One exact copy of the listing, minus the images, is the required answer.
§ §
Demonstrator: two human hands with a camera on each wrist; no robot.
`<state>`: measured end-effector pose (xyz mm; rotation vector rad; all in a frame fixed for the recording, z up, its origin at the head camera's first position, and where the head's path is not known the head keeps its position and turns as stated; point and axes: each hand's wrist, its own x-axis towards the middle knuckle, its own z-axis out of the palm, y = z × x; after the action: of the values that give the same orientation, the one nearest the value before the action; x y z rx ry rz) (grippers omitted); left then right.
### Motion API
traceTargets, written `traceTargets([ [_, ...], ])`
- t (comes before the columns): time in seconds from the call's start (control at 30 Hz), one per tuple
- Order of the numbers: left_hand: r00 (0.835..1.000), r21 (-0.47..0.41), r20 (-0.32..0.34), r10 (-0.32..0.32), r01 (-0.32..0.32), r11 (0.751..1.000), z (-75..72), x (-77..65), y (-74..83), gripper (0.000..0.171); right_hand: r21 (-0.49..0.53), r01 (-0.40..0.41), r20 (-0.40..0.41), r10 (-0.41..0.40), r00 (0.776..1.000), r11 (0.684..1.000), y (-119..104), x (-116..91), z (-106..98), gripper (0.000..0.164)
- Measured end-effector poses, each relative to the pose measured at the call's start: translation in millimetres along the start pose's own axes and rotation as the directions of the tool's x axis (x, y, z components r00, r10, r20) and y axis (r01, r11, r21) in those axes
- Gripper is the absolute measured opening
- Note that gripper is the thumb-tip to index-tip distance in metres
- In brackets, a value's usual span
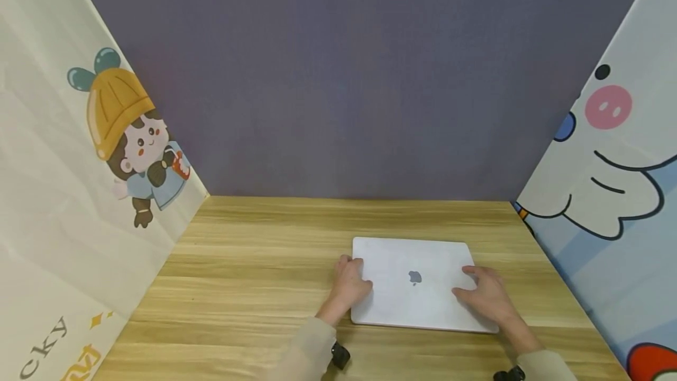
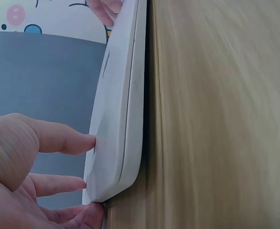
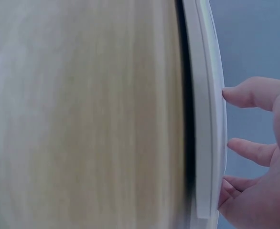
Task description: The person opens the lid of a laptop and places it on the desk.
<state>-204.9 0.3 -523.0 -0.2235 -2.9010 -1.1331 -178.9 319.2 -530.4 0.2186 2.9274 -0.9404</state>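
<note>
A closed silver laptop [image 1: 390, 298] with a dark apple logo on its lid lies over the wooden table, logo side up. My left hand [image 1: 351, 282] holds its left side, with the thumb on the lid and the other fingers around the side edge. At the opposite side, my right hand [image 1: 483, 296] grips the laptop, thumb and index fingertip on the lid. In the left wrist view the left hand [image 2: 23, 171] is close to the laptop's rounded corner. The right wrist view shows lower fingers [image 3: 233, 188] of the right hand at the side edge, with a dark strip below the laptop's front.
The wood-grain table [image 1: 238, 287] extends to the left of the laptop and behind it. A dark grey panel [image 1: 338, 87] rises at the table's back. Cartoon-printed sheets flank it, the left sheet [image 1: 47, 163] cream and the right sheet [image 1: 634, 204] white and blue.
</note>
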Motion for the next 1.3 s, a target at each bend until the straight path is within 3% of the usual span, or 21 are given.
traceTargets([
  [0.23, 1.000, 0.018, 0.003, 0.015, -0.015, 1.000, -8.3, -0.1, -6.6, 0.053, 0.012, -0.008, 0.007, 0.008, 1.000, 1.000, -10, 0, 5, 0.072],
  [0.93, 0.998, -0.030, 0.045, -0.051, 0.052, 0.998, -29.8, -2.6, -25.6, 0.062, 0.036, 0.037, -0.013, -0.037, 0.999, 0.999, -33, -2, 22, 0.067],
  [1.3, 0.999, -0.031, 0.006, -0.042, 0.042, 0.999, -41.0, -4.8, -39.1, 0.061, 0.066, 0.056, -0.001, -0.056, 0.998, 0.996, -46, -1, 32, 0.067],
])
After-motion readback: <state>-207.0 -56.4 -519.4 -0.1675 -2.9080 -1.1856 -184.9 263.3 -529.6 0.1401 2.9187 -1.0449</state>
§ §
### SOLUTION FOR THIS PROBLEM
Demonstrator: two human hands with a camera on each wrist; no robot.
`<state>`: measured end-effector pose (xyz mm; rotation vector rad; all in a frame fixed for the recording, z up, its origin at the head camera's first position, and where the head's path is not known the head keeps its position and turns as stated; point and axes: each hand's wrist, its own x-axis towards the middle knuckle, its own z-axis out of the palm, y = z × x; after the action: of the values that give the same orientation, the one nearest the value before the action; x y z rx ry rz) (grippers omitted); left then right.
### Motion API
traceTargets, written `traceTargets([ [_, ...], ])`
- t (comes before the columns): time in seconds from the call's start (control at 30 Hz), one per tuple
- Order of the numbers: left_hand: r00 (0.835..1.000), r21 (-0.47..0.41), r20 (-0.32..0.34), r10 (-0.32..0.32), r01 (-0.32..0.32), r11 (0.751..1.000), z (-75..72), x (-77..65), y (-74..83), gripper (0.000..0.171); right_hand: r21 (-0.49..0.53), r01 (-0.40..0.41), r20 (-0.40..0.41), r10 (-0.41..0.40), r00 (0.776..1.000), r11 (0.684..1.000), y (-119..104), x (-116..91), z (-106..98), gripper (0.000..0.164)
- Measured end-effector poses, each relative to the pose measured at the call's start: translation in millimetres along the start pose's own axes and rotation as the directions of the tool's x axis (x, y, z components r00, r10, r20) and y axis (r01, r11, r21) in those axes
- Gripper is the absolute measured opening
- Note that gripper is the thumb-tip to index-tip distance in metres
- In brackets, a value's usual span
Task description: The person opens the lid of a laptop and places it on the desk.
<state>-204.9 0.3 -523.0 -0.2235 -2.9010 -1.1331 -178.9 319.2 -530.4 0.2186 2.9274 -0.9404</state>
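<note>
A closed silver laptop [image 1: 390, 298] with a dark apple logo on its lid lies over the wooden table, logo side up. My left hand [image 1: 351, 282] holds its left side, with the thumb on the lid and the other fingers around the side edge. At the opposite side, my right hand [image 1: 483, 296] grips the laptop, thumb and index fingertip on the lid. In the left wrist view the left hand [image 2: 23, 171] is close to the laptop's rounded corner. The right wrist view shows lower fingers [image 3: 233, 188] of the right hand at the side edge, with a dark strip below the laptop's front.
The wood-grain table [image 1: 238, 287] extends to the left of the laptop and behind it. A dark grey panel [image 1: 338, 87] rises at the table's back. Cartoon-printed sheets flank it, the left sheet [image 1: 47, 163] cream and the right sheet [image 1: 634, 204] white and blue.
</note>
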Motion for the next 1.3 s, a target at each bend until the straight path is within 3% of the usual span, or 21 are given.
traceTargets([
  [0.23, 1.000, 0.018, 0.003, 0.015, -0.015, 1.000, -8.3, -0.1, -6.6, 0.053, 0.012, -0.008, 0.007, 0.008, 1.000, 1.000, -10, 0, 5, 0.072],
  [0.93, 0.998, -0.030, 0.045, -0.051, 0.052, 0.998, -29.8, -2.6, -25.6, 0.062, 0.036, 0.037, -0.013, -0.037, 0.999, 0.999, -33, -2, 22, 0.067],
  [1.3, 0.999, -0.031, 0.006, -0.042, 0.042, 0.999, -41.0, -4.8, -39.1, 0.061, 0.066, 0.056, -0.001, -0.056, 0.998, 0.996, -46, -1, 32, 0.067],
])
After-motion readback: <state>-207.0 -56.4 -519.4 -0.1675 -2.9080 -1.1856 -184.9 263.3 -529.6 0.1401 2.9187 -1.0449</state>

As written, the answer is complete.